HOW TO COMPLETE THIS TASK: From the first entry to the last, repeat the listing exactly.

SUPPLIED ENTRIES:
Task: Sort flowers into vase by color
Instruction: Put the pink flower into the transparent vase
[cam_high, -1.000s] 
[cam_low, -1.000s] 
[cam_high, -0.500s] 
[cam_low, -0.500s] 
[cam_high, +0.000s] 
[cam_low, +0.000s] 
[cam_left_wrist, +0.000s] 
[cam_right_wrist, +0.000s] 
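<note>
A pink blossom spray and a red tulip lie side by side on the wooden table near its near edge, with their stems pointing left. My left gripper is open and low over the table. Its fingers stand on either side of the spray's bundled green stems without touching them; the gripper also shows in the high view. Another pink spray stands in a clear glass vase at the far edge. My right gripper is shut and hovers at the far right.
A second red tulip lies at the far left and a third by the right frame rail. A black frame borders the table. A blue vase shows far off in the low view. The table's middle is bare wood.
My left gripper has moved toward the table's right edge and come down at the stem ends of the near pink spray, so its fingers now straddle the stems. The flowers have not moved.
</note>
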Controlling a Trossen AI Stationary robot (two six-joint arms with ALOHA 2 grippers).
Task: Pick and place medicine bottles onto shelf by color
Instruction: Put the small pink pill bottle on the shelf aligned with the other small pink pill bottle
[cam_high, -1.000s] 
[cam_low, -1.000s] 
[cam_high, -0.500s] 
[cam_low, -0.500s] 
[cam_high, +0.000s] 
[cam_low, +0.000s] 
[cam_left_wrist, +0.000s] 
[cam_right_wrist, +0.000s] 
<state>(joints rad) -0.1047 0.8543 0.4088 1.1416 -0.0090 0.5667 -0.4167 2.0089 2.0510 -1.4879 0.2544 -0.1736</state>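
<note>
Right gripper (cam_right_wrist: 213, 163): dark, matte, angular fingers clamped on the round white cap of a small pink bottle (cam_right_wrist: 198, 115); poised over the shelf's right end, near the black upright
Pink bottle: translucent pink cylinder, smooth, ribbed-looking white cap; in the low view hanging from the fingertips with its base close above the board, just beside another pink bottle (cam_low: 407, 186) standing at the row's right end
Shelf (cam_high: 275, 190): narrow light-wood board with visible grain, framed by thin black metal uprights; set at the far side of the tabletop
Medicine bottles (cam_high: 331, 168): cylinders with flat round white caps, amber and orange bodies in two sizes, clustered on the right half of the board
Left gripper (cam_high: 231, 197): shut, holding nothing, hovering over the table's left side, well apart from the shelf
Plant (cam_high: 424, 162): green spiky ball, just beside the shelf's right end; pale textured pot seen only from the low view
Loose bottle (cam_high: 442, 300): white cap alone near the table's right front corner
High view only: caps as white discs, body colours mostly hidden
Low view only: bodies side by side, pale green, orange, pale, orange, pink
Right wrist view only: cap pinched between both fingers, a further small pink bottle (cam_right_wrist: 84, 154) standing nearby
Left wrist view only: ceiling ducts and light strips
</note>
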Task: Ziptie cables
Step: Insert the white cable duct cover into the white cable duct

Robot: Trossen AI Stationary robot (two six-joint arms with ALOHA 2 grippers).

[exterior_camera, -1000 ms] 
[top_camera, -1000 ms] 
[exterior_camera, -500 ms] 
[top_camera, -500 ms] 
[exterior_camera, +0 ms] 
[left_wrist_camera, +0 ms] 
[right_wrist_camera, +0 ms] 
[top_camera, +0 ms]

OUTPUT OF THE EXERCISE:
Task: Sort flowers into vase by color
Instruction: Put the pink flower into the transparent vase
[cam_high, -1.000s] 
[cam_low, -1.000s] 
[cam_high, -0.500s] 
[cam_low, -0.500s] 
[cam_high, +0.000s] 
[cam_low, +0.000s] 
[cam_left_wrist, +0.000s] 
[cam_right_wrist, +0.000s] 
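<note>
A pink blossom spray and a red tulip lie side by side on the wooden table near its near edge, with their stems pointing left. My left gripper is open and low over the table. Its fingers stand on either side of the spray's bundled green stems without touching them; the gripper also shows in the high view. Another pink spray stands in a clear glass vase at the far edge. My right gripper is shut and hovers at the far right.
A second red tulip lies at the far left and a third by the right frame rail. A black frame borders the table. A blue vase shows far off in the low view. The table's middle is bare wood.
My left gripper has moved toward the table's right edge and come down at the stem ends of the near pink spray, so its fingers now straddle the stems. The flowers have not moved.
</note>
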Controlling a Trossen AI Stationary robot (two six-joint arms with ALOHA 2 grippers).
Task: Pick and place medicine bottles onto shelf by color
Instruction: Put the small pink pill bottle on the shelf aligned with the other small pink pill bottle
[cam_high, -1.000s] 
[cam_low, -1.000s] 
[cam_high, -0.500s] 
[cam_low, -0.500s] 
[cam_high, +0.000s] 
[cam_low, +0.000s] 
[cam_left_wrist, +0.000s] 
[cam_right_wrist, +0.000s] 
<state>(joints rad) -0.1047 0.8543 0.4088 1.1416 -0.0090 0.5667 -0.4167 2.0089 2.0510 -1.4879 0.2544 -0.1736</state>
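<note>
Right gripper (cam_right_wrist: 213, 163): dark, matte, angular fingers clamped on the round white cap of a small pink bottle (cam_right_wrist: 198, 115); poised over the shelf's right end, near the black upright
Pink bottle: translucent pink cylinder, smooth, ribbed-looking white cap; in the low view hanging from the fingertips with its base close above the board, just beside another pink bottle (cam_low: 407, 186) standing at the row's right end
Shelf (cam_high: 275, 190): narrow light-wood board with visible grain, framed by thin black metal uprights; set at the far side of the tabletop
Medicine bottles (cam_high: 331, 168): cylinders with flat round white caps, amber and orange bodies in two sizes, clustered on the right half of the board
Left gripper (cam_high: 231, 197): shut, holding nothing, hovering over the table's left side, well apart from the shelf
Plant (cam_high: 424, 162): green spiky ball, just beside the shelf's right end; pale textured pot seen only from the low view
Loose bottle (cam_high: 442, 300): white cap alone near the table's right front corner
High view only: caps as white discs, body colours mostly hidden
Low view only: bodies side by side, pale green, orange, pale, orange, pink
Right wrist view only: cap pinched between both fingers, a further small pink bottle (cam_right_wrist: 84, 154) standing nearby
Left wrist view only: ceiling ducts and light strips
</note>
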Task: Ziptie cables
Step: Insert the white cable duct cover into the white cable duct

Robot: Trossen AI Stationary robot (two six-joint arms with ALOHA 2 grippers).

[exterior_camera, -1000 ms] 
[top_camera, -1000 ms] 
[exterior_camera, -500 ms] 
[top_camera, -500 ms] 
[exterior_camera, +0 ms] 
[left_wrist_camera, +0 ms] 
[right_wrist_camera, +0 ms] 
[top_camera, +0 ms]

The answer requires no additions.